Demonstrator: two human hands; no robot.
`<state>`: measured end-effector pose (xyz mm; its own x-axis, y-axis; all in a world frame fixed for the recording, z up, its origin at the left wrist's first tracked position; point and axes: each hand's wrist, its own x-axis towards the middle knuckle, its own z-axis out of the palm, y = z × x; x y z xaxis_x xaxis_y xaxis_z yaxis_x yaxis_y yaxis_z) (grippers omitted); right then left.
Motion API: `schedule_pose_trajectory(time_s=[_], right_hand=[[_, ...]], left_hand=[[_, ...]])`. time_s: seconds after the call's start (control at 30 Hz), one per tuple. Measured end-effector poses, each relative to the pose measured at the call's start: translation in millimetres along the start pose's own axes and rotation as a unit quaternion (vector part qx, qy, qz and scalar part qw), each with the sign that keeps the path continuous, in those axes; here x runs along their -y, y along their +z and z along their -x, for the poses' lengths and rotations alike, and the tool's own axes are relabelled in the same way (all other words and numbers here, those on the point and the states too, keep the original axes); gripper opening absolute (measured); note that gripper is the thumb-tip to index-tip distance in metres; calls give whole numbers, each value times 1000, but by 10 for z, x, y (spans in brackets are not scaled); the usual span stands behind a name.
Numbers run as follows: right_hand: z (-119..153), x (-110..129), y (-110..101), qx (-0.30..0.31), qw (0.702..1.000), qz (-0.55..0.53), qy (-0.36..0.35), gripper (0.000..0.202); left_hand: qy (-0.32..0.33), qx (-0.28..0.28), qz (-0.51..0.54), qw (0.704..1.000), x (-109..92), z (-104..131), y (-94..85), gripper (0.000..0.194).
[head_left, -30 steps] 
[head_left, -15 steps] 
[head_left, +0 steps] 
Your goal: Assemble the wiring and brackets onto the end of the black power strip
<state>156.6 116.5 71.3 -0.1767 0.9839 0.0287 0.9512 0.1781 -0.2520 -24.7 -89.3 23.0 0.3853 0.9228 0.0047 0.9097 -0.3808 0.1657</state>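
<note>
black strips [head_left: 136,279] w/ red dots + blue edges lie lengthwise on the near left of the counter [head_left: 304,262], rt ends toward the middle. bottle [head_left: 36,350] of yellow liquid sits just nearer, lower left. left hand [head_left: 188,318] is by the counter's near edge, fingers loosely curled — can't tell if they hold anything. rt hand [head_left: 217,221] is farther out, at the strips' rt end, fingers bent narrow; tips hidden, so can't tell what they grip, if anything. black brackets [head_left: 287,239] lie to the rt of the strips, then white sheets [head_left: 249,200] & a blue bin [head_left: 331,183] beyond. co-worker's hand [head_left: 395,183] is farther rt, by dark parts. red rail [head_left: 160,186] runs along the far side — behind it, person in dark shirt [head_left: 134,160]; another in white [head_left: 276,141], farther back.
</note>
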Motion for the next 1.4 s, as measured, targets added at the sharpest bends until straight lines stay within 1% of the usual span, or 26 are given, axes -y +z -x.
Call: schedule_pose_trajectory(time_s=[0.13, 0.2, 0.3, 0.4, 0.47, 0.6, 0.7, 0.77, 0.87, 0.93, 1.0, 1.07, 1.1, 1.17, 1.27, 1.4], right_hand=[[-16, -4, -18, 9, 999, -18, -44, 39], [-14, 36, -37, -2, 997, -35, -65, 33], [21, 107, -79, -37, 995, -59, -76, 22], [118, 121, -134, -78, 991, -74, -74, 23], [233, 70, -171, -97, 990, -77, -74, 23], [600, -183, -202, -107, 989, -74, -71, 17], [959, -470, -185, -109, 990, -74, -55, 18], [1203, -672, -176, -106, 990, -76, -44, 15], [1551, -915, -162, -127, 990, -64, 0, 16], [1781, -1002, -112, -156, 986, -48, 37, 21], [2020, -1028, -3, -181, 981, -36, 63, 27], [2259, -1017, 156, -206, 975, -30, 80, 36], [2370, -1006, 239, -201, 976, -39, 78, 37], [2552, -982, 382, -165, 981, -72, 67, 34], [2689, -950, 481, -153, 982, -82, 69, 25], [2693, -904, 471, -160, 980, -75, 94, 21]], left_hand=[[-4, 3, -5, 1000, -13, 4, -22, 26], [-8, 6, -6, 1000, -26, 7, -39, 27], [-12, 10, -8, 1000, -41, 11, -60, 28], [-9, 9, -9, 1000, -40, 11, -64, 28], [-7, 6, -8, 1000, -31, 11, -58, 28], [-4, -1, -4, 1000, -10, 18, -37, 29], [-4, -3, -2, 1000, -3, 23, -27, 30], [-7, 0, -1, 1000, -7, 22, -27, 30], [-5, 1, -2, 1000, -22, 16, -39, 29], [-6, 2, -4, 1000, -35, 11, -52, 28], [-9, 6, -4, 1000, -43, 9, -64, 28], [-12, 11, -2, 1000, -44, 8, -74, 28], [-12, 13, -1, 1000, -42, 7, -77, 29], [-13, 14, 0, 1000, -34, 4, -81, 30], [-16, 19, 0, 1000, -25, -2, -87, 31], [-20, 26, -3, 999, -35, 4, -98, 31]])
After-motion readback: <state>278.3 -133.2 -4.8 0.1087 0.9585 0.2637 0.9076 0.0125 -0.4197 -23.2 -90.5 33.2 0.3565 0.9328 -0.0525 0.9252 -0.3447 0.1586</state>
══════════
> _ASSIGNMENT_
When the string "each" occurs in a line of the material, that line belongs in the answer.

> _SOLUTION_
`<state>`: measured end-effector pose (xyz mm; its own x-axis, y-axis; all in a world frame fixed for the recording, z up, its origin at the left wrist's first tracked position; point and axes: each hand's wrist, its own x-axis towards the middle knuckle, its own z-axis out of the palm, y = z × x; x y z xaxis_x xaxis_y xaxis_z yaxis_x yaxis_y yaxis_z) (grippers omitted); right then left.
Motion API: `schedule_pose_trajectory(time_s=[_], right_hand=[[_, ...]], left_hand=[[_, ...]])`. time_s: seconds after the call's start (control at 30 Hz), one per tuple. Measured end-effector poses, each relative to the pose measured at the call's start: translation in millimetres along the start pose's own axes and rotation as a unit quaternion (vector part qx, qy, qz and scalar part qw), each with the sign that keeps the path continuous, in those axes; here x runs along their -y, y along their +z and z along their -x, for the poses' lengths and rotations alike, and the tool's own axes are relabelled in the same way (all other words and numbers here, those on the point and the states too, keep the original axes); gripper opening absolute (measured); note that gripper is the thumb-tip to index-tip distance in metres; calls give whole numbers, each value times 1000, but by 10 for z, x, y (spans in brackets are not scaled); the usual span stands behind a name.

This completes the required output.